In other projects in Kenya, Anne is researching the value of refugees on the host community in Kakuma camp in partnership with UNHCR and the World Bank. She is also looking at alternative livelihoods for women involved in the production of informal alcohol like chang’aa in Kenya which threatens societal cohesion and creates street children. In South Sudan she has been researching the effect of post-conflict road building on the spread of civil conflict.
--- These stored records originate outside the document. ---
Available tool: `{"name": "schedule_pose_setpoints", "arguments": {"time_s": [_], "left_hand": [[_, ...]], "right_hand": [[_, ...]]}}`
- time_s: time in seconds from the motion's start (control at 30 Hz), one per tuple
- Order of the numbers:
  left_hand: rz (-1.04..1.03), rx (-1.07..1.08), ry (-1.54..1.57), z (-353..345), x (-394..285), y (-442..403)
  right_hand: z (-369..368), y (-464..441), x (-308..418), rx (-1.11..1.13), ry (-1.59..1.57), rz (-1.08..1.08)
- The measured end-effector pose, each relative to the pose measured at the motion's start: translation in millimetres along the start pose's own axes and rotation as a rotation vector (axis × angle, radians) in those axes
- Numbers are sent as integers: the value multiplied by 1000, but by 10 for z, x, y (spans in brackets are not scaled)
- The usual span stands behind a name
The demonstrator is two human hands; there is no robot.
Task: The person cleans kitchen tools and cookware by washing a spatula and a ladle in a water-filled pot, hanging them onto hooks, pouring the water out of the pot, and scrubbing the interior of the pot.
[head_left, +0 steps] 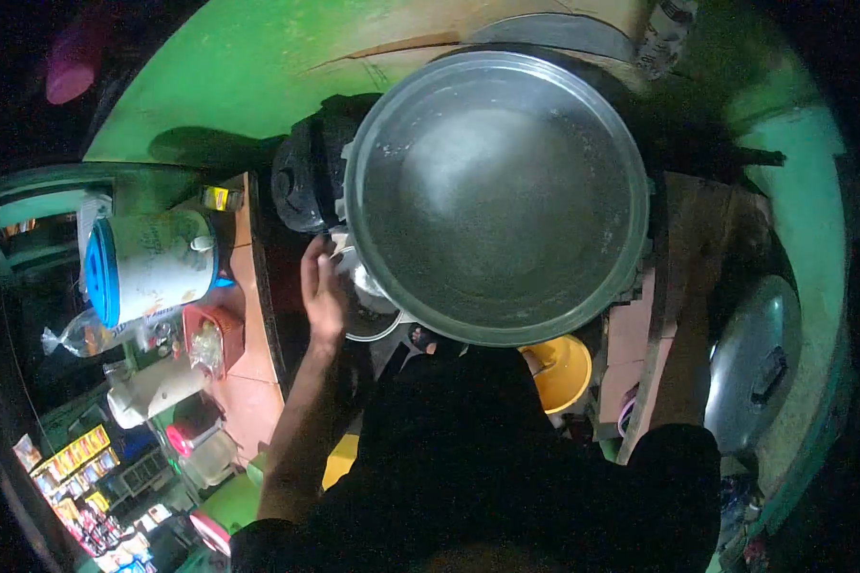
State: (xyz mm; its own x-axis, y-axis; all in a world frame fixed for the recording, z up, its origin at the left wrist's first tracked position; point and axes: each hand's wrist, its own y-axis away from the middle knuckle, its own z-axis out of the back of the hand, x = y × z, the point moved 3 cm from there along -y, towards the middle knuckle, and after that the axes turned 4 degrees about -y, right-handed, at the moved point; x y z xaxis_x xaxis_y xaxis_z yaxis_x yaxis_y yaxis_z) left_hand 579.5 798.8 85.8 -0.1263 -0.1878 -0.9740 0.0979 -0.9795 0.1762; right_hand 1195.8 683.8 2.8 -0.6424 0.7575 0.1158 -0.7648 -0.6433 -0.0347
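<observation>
A wide round metal pot (497, 201) fills the middle of the view, its inside grey and cloudy with a bright reflection. My left hand (323, 296) is just left of its rim, fingers stretched upward and slightly apart, with nothing visible in them. Beside those fingers, a smaller metal pot (377, 320) sits partly under the big one. My right arm reaches up on the right side into deep shadow, where my right hand (705, 229) is too dark to make out its fingers. Right of that arm a domed metal lid (755, 363) with a dark handle leans near the wall.
Behind the pot is a green wall (258, 76). A black rounded vessel (301, 177) stands at the pot's upper left. Left, a tiled ledge (258, 344) holds a white drink cooler (158, 267) and a red basket (210, 339). A yellow container (564, 377) is below the pot.
</observation>
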Motion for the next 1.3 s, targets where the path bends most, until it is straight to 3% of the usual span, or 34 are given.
{"name": "schedule_pose_setpoints", "arguments": {"time_s": [0.13, 0.17, 0.23, 0.27, 0.3, 0.33, 0.4, 0.43, 0.5, 0.53, 0.57, 0.67, 0.7, 0.77, 0.87, 0.93, 0.97, 1.03, 1.07, 1.1, 1.2, 1.23, 1.3], "left_hand": [[-50, -8, -10, -375, 262, -195], [-218, -49, -267, -428, 374, -227], [-110, -63, -101, -559, 431, -182], [-13, -49, 3, -583, 372, -157], [-11, -48, 0, -596, 386, -149], [-17, -54, 31, -598, 402, -147], [-25, -64, 55, -575, 440, -178], [-47, -66, 89, -567, 469, -193], [-116, -72, 83, -564, 446, -166], [-115, -75, 80, -575, 406, -214], [-114, -81, 38, -571, 375, -219], [-137, -121, -67, -557, 431, -182], [-134, -81, 52, -566, 453, -204], [-121, -38, 166, -570, 525, -206], [-157, -109, 116, -525, 609, -194], [-104, -52, 188, -551, 489, -181], [-101, -43, 187, -576, 440, -177], [-25, -82, 297, -597, 405, -159], [-22, -74, 297, -591, 442, -180], [-60, -67, 295, -570, 492, -196], [-31, -28, 411, -564, 521, -166], [-10, -61, 361, -568, 482, -151], [1, -93, 316, -586, 476, -190]], "right_hand": [[1017, 85, 1032, -240, -233, 224], [1101, 154, 1418, -175, -393, 366], [864, 399, 2242, 188, -890, 823], [625, 645, 2626, 395, -1077, 879], [495, 853, 2994, 717, -990, 892], [154, 981, 3278, 522, -878, 1290], [-615, 1018, 3695, 437, -691, 1361], [-898, 1112, 3846, 441, -696, 1362], [-1210, 1217, 4026, 221, -593, 951], [-1266, 1276, 4119, 225, -596, 953], [-1337, 1440, 4129, 707, -693, 801], [-1252, 1899, 4082, 1100, -923, 884], [-1265, 1886, 4145, 754, -1010, 1045], [-1222, 1744, 4243, 339, -1170, 988], [-1039, 1319, 4784, 249, -1244, 423], [-797, 1553, 5080, 166, -1222, 359], [-743, 1828, 5133, -37, -1283, 306], [-792, 2307, 4862, 132, -994, 669], [-744, 2476, 4526, 362, -934, 965], [-381, 2495, 4169, 1025, -1078, 706], [-111, 2547, 3484, 1196, -1452, 660], [-3, 2473, 3408, 1382, -966, 808], [-167, 2465, 3491, 1330, -559, 901]]}}
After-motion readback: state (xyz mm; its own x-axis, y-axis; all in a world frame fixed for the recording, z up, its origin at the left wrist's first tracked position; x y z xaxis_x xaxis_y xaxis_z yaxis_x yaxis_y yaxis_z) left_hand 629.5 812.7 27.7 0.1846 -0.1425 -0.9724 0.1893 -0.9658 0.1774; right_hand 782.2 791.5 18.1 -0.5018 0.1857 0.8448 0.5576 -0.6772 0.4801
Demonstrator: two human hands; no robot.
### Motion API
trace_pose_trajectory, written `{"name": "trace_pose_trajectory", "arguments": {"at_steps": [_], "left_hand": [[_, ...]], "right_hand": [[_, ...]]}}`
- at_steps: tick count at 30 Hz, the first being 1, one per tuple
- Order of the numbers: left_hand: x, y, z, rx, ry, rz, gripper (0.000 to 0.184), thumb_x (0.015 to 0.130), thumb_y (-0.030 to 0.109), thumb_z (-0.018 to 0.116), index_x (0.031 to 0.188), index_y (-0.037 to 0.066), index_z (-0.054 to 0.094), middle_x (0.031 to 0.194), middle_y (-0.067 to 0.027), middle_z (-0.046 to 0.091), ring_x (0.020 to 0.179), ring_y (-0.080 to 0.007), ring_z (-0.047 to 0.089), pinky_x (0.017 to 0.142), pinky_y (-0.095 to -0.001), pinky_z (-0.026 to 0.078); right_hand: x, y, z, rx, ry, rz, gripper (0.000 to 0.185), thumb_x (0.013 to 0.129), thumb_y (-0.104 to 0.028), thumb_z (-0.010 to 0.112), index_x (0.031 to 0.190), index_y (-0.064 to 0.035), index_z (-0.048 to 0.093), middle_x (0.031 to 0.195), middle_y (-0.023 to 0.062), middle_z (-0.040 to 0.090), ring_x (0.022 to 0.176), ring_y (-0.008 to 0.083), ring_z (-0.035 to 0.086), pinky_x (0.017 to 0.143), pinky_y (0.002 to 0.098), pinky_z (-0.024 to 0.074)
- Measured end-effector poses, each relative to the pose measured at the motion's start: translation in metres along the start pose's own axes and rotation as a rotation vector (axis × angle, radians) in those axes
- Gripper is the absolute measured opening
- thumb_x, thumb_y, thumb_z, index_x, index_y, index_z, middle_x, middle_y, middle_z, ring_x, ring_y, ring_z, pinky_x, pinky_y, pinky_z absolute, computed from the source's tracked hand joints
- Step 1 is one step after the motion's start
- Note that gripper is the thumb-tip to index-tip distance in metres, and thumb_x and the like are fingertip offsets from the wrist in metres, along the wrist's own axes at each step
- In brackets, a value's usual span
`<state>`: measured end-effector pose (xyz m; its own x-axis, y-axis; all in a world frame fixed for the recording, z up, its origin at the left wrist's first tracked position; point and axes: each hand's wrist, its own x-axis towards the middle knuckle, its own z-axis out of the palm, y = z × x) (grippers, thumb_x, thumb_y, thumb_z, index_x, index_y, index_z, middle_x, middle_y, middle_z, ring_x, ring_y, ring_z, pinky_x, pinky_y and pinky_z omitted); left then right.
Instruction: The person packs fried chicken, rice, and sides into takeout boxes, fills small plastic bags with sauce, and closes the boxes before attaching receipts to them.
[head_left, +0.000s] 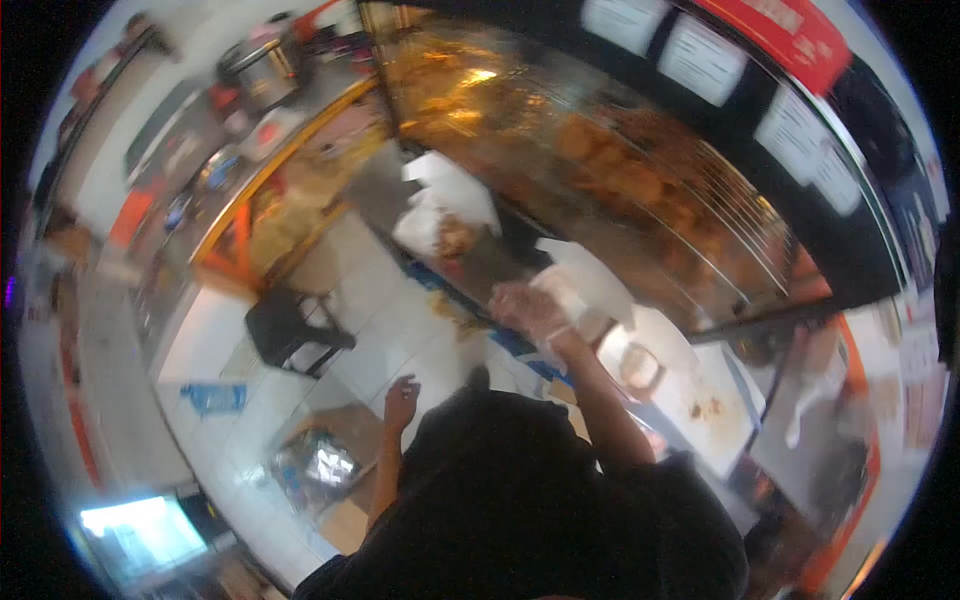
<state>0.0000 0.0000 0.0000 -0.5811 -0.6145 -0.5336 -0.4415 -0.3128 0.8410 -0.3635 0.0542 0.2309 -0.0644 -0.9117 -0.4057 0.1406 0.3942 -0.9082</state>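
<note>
My right hand, in what looks like a clear plastic glove, reaches over the counter beside the display case. Motion smears its fingers, so their grip cannot be made out. Just beyond it stands an opened white takeaway box. Farther left along the counter, another white box holds brown pieces of food. Nearer my right forearm lies a white cutting board with brown crumbs, and a small white container beside it. My left hand hangs over the floor, fingers apart, holding nothing.
A glass display case with browned food runs along the counter. A black stool stands on the tiled floor. Behind are a shelf with an orange frame, a metal pot, a plastic-wrapped pack and a lit screen.
</note>
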Motion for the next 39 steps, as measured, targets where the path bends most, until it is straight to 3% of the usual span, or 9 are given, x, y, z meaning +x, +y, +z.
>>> {"name": "trace_pose_trajectory", "arguments": {"at_steps": [1,8,15,18,21,23,26,33,39], "left_hand": [[0.001,0.066,-0.004,0.049,0.055,0.202,0.029,0.093,0.015,0.070,0.120,0.002,0.067,0.108,-0.0165,0.073,0.098,-0.0291,0.071,0.087,-0.0404,0.056],[0.020,0.450,-0.018,0.426,-0.430,1.412,0.026,0.093,0.011,0.068,0.118,0.002,0.068,0.125,-0.0139,0.064,0.120,-0.0321,0.062,0.099,-0.0419,0.051],[0.066,0.514,0.158,0.064,-0.672,2.159,0.065,0.094,0.021,0.066,0.153,0.016,0.040,0.155,-0.0135,0.047,0.147,-0.0323,0.040,0.122,-0.0470,0.031],[0.101,0.513,0.167,0.574,-0.366,2.449,0.075,0.099,0.031,0.056,0.163,0.019,0.018,0.165,-0.0101,0.033,0.153,-0.0284,0.031,0.128,-0.0431,0.014],[0.119,0.510,0.154,0.615,-0.241,2.413,0.077,0.099,0.027,0.056,0.163,0.019,0.015,0.165,-0.0071,0.035,0.154,-0.0242,0.029,0.128,-0.0433,0.015],[0.143,0.511,0.134,0.616,-0.218,2.399,0.075,0.099,0.025,0.054,0.164,0.019,0.016,0.163,-0.0048,0.038,0.153,-0.0210,0.030,0.127,-0.0432,0.016],[0.154,0.506,0.095,0.623,-0.194,2.279,0.074,0.100,0.024,0.053,0.164,0.016,0.016,0.164,-0.0076,0.037,0.153,-0.0232,0.030,0.127,-0.0434,0.016],[0.098,0.475,-0.011,0.541,-0.148,1.570,0.059,0.100,0.010,0.057,0.156,0.006,0.038,0.153,-0.0153,0.050,0.141,-0.0312,0.048,0.113,-0.0435,0.041],[0.094,0.343,-0.129,0.632,-0.673,0.623,0.059,0.098,0.018,0.067,0.151,0.006,0.045,0.124,-0.0150,0.070,0.107,-0.0267,0.067,0.098,-0.0379,0.050]], "right_hand": [[-0.034,-0.005,0.029,0.493,0.124,-0.119,0.045,0.098,-0.022,0.069,0.137,-0.0008,0.058,0.121,0.0144,0.070,0.108,0.0252,0.069,0.095,0.0372,0.0560],[-0.057,0.021,0.121,0.538,0.897,-0.202,0.034,0.099,-0.013,0.065,0.131,-0.0029,0.061,0.117,0.0154,0.071,0.099,0.0247,0.071,0.087,0.0345,0.0588],[-0.119,0.021,0.168,0.747,1.333,-0.537,0.028,0.099,-0.012,0.064,0.125,-0.0030,0.064,0.106,0.0126,0.071,0.090,0.0223,0.071,0.079,0.0298,0.0583],[-0.121,0.023,0.168,0.770,1.421,-0.502,0.029,0.098,-0.014,0.066,0.124,-0.0027,0.064,0.104,0.0117,0.071,0.090,0.0208,0.071,0.078,0.0294,0.0577],[-0.123,0.021,0.153,0.707,1.364,-0.514,0.030,0.098,-0.017,0.067,0.124,-0.0010,0.064,0.103,0.0115,0.072,0.091,0.0198,0.071,0.080,0.0307,0.0574],[-0.124,-0.023,0.136,-0.304,1.559,-0.004,0.033,0.099,-0.021,0.067,0.125,-0.0006,0.063,0.102,0.0106,0.072,0.092,0.0194,0.070,0.082,0.0345,0.0568],[-0.130,-0.090,0.107,-0.702,1.650,-0.065,0.040,0.096,-0.025,0.065,0.130,-0.0051,0.062,0.122,0.0207,0.067,0.114,0.0344,0.065,0.095,0.0433,0.0531],[-0.101,-0.139,-0.013,-1.428,1.441,0.479,0.053,0.100,-0.046,0.054,0.136,-0.0080,0.058,0.121,0.0207,0.067,0.121,0.0377,0.058,0.108,0.0484,0.0424],[-0.081,-0.132,-0.047,-1.480,1.628,0.193,0.033,0.096,-0.037,0.061,0.119,-0.0135,0.068,0.117,0.0138,0.070,0.110,0.0340,0.063,0.095,0.0445,0.0494]]}}
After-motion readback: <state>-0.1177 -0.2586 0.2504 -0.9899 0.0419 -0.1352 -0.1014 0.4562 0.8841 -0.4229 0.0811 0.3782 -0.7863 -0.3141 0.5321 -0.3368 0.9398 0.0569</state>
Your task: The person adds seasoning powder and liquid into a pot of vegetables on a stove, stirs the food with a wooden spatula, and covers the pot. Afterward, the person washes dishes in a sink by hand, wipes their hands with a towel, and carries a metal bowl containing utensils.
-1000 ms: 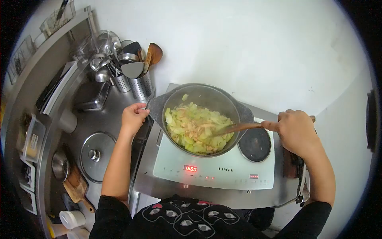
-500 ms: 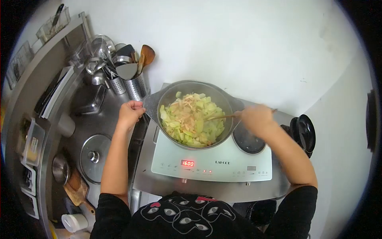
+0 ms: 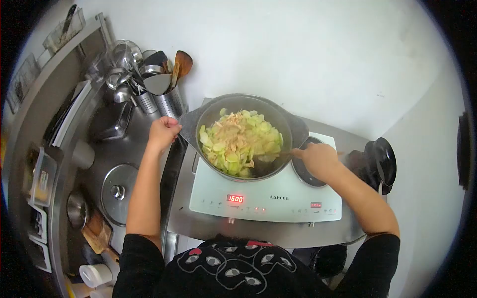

The Impact: Reduce violence, preserve food and forest supplies, generate sustainable income

The charcoal kilns and bee farming interventions promise to reduce human conflict in north Uganda, dissipating tension and the potential for future large-scale conflict. The kilns promote the sustainable production of charcoal, paring back deforestation rates in the area. Bee farmers will find themselves with a new profession and line of income. Nearby inhabitants will not have to worry about being trampled on by elephants or have their food supplies or crops eaten, providing them with better food and income security.

Researcher

Associate Professor Anne Bartlett has worked in Sudan, South Sudan and East Africa for over 15 years. Her research focuses on conflict, forced displacement and related humanitarian crises. Anne was the chair of the United Nations hearing on the Darfur crisis, and President of the Sudan Studies Association (2015-2017). The question of why people take up arms instead of pursuing peaceful political means was the initial inspiration for undertaking her PhD in the Darfur region of Sudan during the uprising.